* [Aim of the task]:
Select and reproduce each line of the listing below that bears the string "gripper".

* [Dataset excerpt]:

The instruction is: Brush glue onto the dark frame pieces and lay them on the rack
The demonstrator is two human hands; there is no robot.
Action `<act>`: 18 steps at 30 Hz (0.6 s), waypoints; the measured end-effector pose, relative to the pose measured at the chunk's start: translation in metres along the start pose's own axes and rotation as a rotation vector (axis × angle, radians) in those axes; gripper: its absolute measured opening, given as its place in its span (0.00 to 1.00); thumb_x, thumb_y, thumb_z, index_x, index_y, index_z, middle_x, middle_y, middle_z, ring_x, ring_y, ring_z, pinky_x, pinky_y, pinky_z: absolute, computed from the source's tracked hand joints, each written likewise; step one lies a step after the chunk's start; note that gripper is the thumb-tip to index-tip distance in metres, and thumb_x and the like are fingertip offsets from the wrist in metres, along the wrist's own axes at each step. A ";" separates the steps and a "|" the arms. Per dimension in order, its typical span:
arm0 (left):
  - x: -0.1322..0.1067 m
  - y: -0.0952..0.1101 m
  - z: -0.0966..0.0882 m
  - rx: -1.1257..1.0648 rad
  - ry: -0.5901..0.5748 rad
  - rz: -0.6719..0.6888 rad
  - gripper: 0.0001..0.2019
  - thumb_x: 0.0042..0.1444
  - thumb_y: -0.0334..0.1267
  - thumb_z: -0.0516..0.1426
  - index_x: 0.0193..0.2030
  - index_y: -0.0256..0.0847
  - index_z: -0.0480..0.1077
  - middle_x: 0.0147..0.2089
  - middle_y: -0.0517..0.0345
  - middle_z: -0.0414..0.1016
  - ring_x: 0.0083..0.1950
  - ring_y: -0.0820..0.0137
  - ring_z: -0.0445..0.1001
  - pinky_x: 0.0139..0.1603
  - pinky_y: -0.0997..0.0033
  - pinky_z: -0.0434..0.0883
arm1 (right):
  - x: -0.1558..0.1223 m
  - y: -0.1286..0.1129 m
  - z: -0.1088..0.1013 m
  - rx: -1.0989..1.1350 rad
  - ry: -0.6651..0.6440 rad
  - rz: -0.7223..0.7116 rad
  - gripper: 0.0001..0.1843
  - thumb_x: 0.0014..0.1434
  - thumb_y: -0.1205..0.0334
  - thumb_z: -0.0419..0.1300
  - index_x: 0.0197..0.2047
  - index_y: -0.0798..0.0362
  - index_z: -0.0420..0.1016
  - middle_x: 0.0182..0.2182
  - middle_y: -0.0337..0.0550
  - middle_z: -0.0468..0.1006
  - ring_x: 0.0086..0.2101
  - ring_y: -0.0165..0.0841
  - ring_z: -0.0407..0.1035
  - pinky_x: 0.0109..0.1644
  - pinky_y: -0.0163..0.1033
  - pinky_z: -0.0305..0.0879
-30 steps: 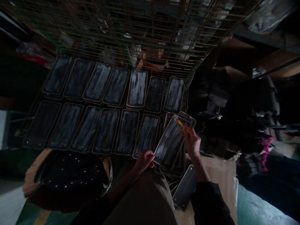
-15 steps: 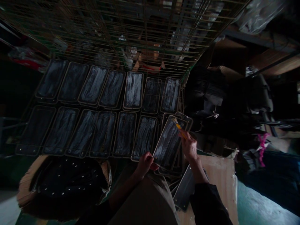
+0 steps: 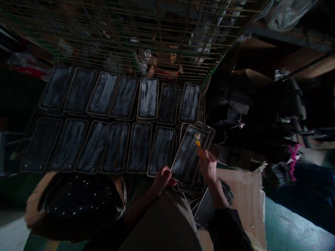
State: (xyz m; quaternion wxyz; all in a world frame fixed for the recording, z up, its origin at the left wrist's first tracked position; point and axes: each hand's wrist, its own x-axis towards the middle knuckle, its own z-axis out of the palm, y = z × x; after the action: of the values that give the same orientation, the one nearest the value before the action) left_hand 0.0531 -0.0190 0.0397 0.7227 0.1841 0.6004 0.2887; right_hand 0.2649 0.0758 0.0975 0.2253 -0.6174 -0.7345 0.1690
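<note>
My right hand point(image 3: 208, 164) is closed round the yellow handle of a paintbrush point(image 3: 198, 141). The bristles press on the upper part of a dark rectangular panel point(image 3: 187, 157) with rounded corners and a pale rim. Whitish streaks mark its face. At the panel's lower left corner, my left hand point(image 3: 162, 179) pinches the edge between thumb and fingers. This panel lies tilted on top of other similar panels point(image 3: 209, 130), whose edges show around it. Just left of it is another streaked panel point(image 3: 161, 150).
Two rows of white-streaked panels point(image 3: 148, 97) lie on a wire rack, with a wire mesh point(image 3: 162, 42) rising behind. A torn cardboard container point(image 3: 34, 205) with dark studded pieces stands lower left. Below right, another panel point(image 3: 206, 207) leans over a wooden board point(image 3: 248, 198). Dark bundles point(image 3: 230, 101) are at right.
The brush has shifted slightly right across the top of the panel, its bristles now splayed and its handle more upright. My left hand keeps its hold on the corner.
</note>
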 end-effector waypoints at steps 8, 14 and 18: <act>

* [Task output]:
Action `<act>`: 18 steps at 30 Hz (0.6 s), waypoints; the measured end-effector pose, relative to the pose measured at the chunk's start: translation in metres along the start pose's own axes and rotation as a rotation vector (axis × angle, radians) in those axes; gripper: its absolute measured opening, given as its place in its span (0.00 to 1.00); thumb_x, thumb_y, thumb_z, index_x, index_y, index_z, middle_x, middle_y, middle_z, ring_x, ring_y, ring_z, pinky_x, pinky_y, pinky_z: absolute, computed from the source's tracked hand joints, each written likewise; step one lies a step after the chunk's start; note that gripper is the thumb-tip to index-tip distance in metres, and thumb_x and the like are fingertip offsets from the wrist in metres, along the wrist's own axes at each step. A ";" separates the steps and a "|" the arms. Per dimension in order, its typical span:
  - gripper: 0.0001..0.2019
  - gripper: 0.0001..0.1843

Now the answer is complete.